Someone once told me the large colorful robe I was wearing at Mass, called the chasuble, made me look like a giant silk pin cushion. One of the nicest compliments I have been paid, I must admit. It is part of our lives as priests to be tools, and dispensable ones at that.
First, a tool. The priest at Mass offers up sacrifice through Jesus to the Father. When I offer those prayers, you stick your prayers and intentions to me, the pin cushion. That sacrifice becomes more plentiful and pleasing the more pins, or prayers, you stick in me. It is not James Wallace's sacrifice, but the parish’s sacrifice in Christ.
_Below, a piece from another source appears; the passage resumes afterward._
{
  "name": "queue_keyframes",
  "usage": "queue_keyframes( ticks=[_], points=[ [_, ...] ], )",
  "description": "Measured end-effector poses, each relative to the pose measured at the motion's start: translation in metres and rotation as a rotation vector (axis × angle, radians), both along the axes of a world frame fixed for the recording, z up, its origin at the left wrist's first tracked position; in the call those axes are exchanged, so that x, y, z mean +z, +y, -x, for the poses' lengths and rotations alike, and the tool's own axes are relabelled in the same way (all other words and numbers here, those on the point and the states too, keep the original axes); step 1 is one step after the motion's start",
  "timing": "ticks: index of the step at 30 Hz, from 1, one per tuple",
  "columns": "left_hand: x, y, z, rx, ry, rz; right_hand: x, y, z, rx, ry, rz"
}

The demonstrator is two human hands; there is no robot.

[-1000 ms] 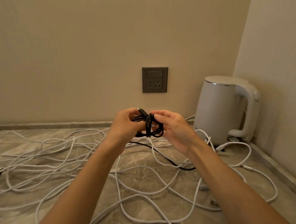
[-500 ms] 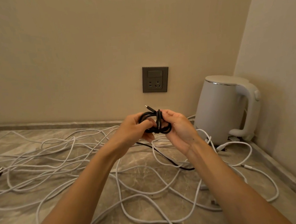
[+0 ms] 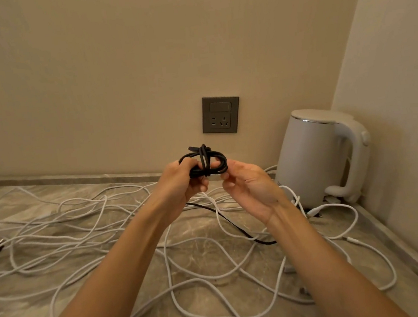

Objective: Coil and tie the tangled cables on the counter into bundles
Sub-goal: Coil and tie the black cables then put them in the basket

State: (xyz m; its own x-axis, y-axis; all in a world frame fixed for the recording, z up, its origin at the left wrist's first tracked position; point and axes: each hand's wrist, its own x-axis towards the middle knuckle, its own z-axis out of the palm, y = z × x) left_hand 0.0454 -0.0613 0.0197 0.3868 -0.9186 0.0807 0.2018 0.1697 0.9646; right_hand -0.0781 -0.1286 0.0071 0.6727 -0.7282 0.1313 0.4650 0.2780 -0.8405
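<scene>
Above the stone counter [image 3: 203,239] and its mess of white cables [image 3: 102,234], the left hand [image 3: 179,184] grips the small black cable bundle [image 3: 204,162] and the right hand [image 3: 249,187] pinches its other end, likely so the knot cannot slip.

A white electric kettle [image 3: 313,157] stands in the far right corner, handle turned toward the side wall [image 3: 401,86] (its lid rim glints silver). Left of it, a grey socket plate [image 3: 220,114] is set in the beige back wall [image 3: 91,80].
</scene>
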Motion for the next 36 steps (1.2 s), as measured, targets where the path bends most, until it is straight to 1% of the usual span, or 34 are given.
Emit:
queue_keyframes(
  ticks=[3,5,8,12,15,18,21,24,29,31,34,36],
  points=[
    [-0.003,0.002,0.004,-0.016,-0.091,-0.001,0.000,0.001,-0.004,-0.016,-0.084,-0.132],
    [-0.004,0.002,0.008,0.003,-0.131,-0.005,-0.002,0.003,-0.007,-0.056,-0.120,-0.158],
    [-0.004,0.001,0.013,0.045,-0.188,-0.014,-0.004,0.004,-0.010,-0.139,-0.132,-0.122],
    [-0.003,0.003,0.012,0.066,-0.274,-0.051,-0.004,0.007,-0.010,-0.148,-0.102,-0.055],
    [-0.003,0.001,0.012,0.074,-0.366,-0.057,-0.003,0.009,-0.009,-0.193,-0.092,0.006],
    [-0.003,-0.001,0.006,0.116,-0.406,-0.066,0.002,0.009,-0.003,-0.134,-0.087,0.047],
    [-0.005,-0.001,-0.002,0.159,-0.488,-0.081,0.008,0.006,0.004,-0.046,0.034,0.090],
    [-0.006,-0.002,-0.005,0.162,-0.614,-0.083,0.008,0.002,0.006,-0.042,0.143,0.112],
    [-0.013,-0.007,-0.008,0.066,-0.773,-0.099,0.011,0.000,0.012,0.069,0.115,-0.006],
    [-0.015,-0.008,-0.009,0.072,-0.836,-0.136,0.014,0.001,0.010,0.066,0.110,-0.011],
    [-0.017,-0.009,-0.011,0.078,-0.860,-0.179,0.015,0.005,0.005,0.036,0.121,0.013],
    [-0.016,-0.009,-0.013,0.086,-0.860,-0.172,0.014,0.006,0.003,0.022,0.122,0.025]
  ],
)
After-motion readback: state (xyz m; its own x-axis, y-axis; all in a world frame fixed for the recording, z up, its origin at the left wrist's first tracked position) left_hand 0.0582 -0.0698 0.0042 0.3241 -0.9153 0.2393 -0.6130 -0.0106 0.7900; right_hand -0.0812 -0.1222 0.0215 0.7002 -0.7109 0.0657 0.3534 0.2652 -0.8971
Which leads me to my second characteristic: dispensability. The Sacramentary, or the book that contains the Eucharist Prayer from which the priest recites, reads, “we pray for Pope N. and Bishop N.” 'N' is an indication to insert the current names. As important as the pope and the cardinal are, they come and go, hence their names are not written permanently. If the Archbishop of Chicago and the Holy Father are spare parts that can be replaced, then even more so with me! Eventually, another pin cushion will come after me and offer your sacrifice to God Almighty. I will go to another parish and do the same. It is your offerings that make the sacrifice unique and pleasing to the Father, an authentic Catholic Mass at Saint Juliana Parish.
So, please, have intentions and throw them at me when you see the pin cushion raise his hands behind the altar. It is a great privilege to be a “pin-cushion priest.”